Kumar v Kumar

Case

[2022] NZHC 2043

18 August 2022

No judgment structure available for this case.

IN THE HIGH COURT OF NEW ZEALAND AUCKLAND REGISTRY

I TE KŌTI MATUA O AOTEAROA TĀMAKI MAKAURAU ROHE

CIV-2022-404-845

[2022] NZHC 2043

UNDER District Court Act 2016 Section 124 and the High Court Rules 20.4 and 20.8

BETWEEN

VANDANA KUMAR

Appellant

AND

SATESH KUMAR

Respondent

Hearing: 17 August 2022

Appearances:

N C King for appellant

D W Grove for respondent

Date of judgment:

18 August 2022


JUDGMENT OF JAGOSE J


This judgment was delivered by me on 18 August 2022 at 12.00pm.

Pursuant to Rule 11.5 of the High Court Rules.

………………………… Registrar/Deputy Registrar

Counsel/Solicitors:

N C King, Barrister, Auckland D W Grove, Barrister, Auckland Castleview Law, Auckland Khan & Associates, Auckland

KUMAR v KUMAR [2022] NZHC 2043 [18 August 2022]

[1]    Vandana Kumar appeals the 4 May 2022 decision of Judge D J Clark in the District Court at Manukau,1 entering judgment for at least $205,531.19 in favour of Satesh Kumar.

Background

[2]    The Judge concluded, largely as a matter of their respective credibilities,    Mr Kumar lent Mrs Kumar money to assist with her property development in Manurewa, including by payment for materials or of contractors in the development, for repayment on the property’s refinancing or sale. That is not contested on this appeal. At issue instead is if the Judge erred in law by allowing Mr Kumar to recover as damages sums sourced in payments from or by companies under Mr Kumar’s control, and on fact as to the quantum of those payments.

Approach on appeal

[3]    Appeals to this Court from the District Court are general appeals conducted by way of rehearing,2 in which the appellant bears the onus of satisfying me I should differ from the District Court’s decision. I only am justified in interfering with that decision if I consider the decision is wrong — in other words, the Judge erred.3

[4]    I then am to come to my own assessment of the merits of the case afresh, without deference to the District Court (save for some caution in differing on witness credibility, when I have not had the advantage of observing the witnesses).4 I may rely on the Judge’s reasons in reaching my own conclusions, but the weight I give those reasons is a matter for me.5

[5]    To the extent the decision involved exercise of the Judge’s discretion, I only may interfere with it if the appellant establishes the Judge acted on wrong principle,


1      Kumar v Kumar [2022] NZDC 6865.

2      District Court Act 2016, ss 124 and 127.

3      Austin, Nichols & Co Inc v Stichting Lodestar [2007] NZSC 103, [2008] 2 NZLR 141 at [13].

4 At [13].

5      Kacem v Bashir [2010] NZSC 112, [2011] 2 NZLR 1 at [31].

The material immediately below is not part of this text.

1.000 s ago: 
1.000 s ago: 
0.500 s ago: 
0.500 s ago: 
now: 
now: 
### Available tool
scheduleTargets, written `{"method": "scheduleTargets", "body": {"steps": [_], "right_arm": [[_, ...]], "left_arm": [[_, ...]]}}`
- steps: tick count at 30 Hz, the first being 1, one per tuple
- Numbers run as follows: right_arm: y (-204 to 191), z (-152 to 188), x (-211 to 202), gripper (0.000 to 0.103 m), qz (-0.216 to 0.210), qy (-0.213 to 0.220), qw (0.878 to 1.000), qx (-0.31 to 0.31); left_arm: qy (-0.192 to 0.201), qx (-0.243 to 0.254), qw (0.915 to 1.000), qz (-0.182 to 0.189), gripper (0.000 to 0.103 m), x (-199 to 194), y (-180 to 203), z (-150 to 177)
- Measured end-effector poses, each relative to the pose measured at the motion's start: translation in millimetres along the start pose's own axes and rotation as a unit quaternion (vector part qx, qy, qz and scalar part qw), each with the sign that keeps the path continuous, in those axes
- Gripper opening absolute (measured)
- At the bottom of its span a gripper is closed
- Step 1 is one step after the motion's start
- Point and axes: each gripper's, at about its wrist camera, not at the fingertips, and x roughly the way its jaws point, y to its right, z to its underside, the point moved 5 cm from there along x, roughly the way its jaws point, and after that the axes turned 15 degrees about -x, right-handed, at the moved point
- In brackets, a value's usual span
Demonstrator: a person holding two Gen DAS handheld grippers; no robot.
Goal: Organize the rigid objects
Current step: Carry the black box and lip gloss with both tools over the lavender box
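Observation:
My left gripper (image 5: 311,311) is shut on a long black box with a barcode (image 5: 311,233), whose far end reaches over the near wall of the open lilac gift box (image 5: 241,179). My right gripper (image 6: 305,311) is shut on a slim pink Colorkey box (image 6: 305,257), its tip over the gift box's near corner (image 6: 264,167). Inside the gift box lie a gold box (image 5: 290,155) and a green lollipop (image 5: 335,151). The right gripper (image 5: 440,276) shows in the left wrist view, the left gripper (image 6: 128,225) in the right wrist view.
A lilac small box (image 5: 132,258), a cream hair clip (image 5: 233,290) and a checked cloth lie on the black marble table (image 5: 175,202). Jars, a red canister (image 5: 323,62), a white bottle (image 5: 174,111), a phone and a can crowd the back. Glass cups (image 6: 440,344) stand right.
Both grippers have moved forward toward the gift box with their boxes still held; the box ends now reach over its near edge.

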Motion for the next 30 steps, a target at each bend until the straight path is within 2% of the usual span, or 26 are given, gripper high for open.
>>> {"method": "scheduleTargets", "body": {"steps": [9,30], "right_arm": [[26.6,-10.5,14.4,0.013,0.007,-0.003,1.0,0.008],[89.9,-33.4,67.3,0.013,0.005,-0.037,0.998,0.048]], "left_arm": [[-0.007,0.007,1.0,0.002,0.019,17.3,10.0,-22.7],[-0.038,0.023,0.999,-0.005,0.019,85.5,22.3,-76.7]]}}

did not address relevant matters or took into account irrelevant matters, or was “plainly wrong”.6

[6]    After hearing the appeal I may make any decision I think should have been made, or direct the District Court to rehear the proceeding or consider and determine any particular matter.7

Discussion

—erred in law?

[7]For Mrs Kumar, Noel King contends the Judge erred in law in concluding:8

Mr Kumar is not prevented from claiming the repayment of these figures just because they came from one or more of his companies. The money was advanced by Mr Kumar using the companies as a vehicle to source the funding on his behalf. If there was an issue over this arrangement it would between Mr Kumar and his companies and not between him and Mrs Kumar.

He argues such requires assignment to Mr  Kumar  of  the  companies’ ‘loans’ to  Mrs Kumar, otherwise any director could demand personal repayment of debts owed to the company.

[8]    The argument only makes sense if the Judge had found Mrs Kumar owed a debt to the companies, which Mr Kumar sought to collect. But the Judge found:9

[A]n oral agreement was entered into between Mr Kumar and Mrs Kumar that Mr Kumar would advance sums to Mrs Kumar to assist her in the costs of the development.

[I]t was a term of the agreement that the funds advanced would be repaid on Mrs Kumar refinancing her loan or upon her selling one of both houses. In breach of the agreement Mrs Kumar failed to repay the funds and has maintained the funds have either been repaid or were never advanced to her.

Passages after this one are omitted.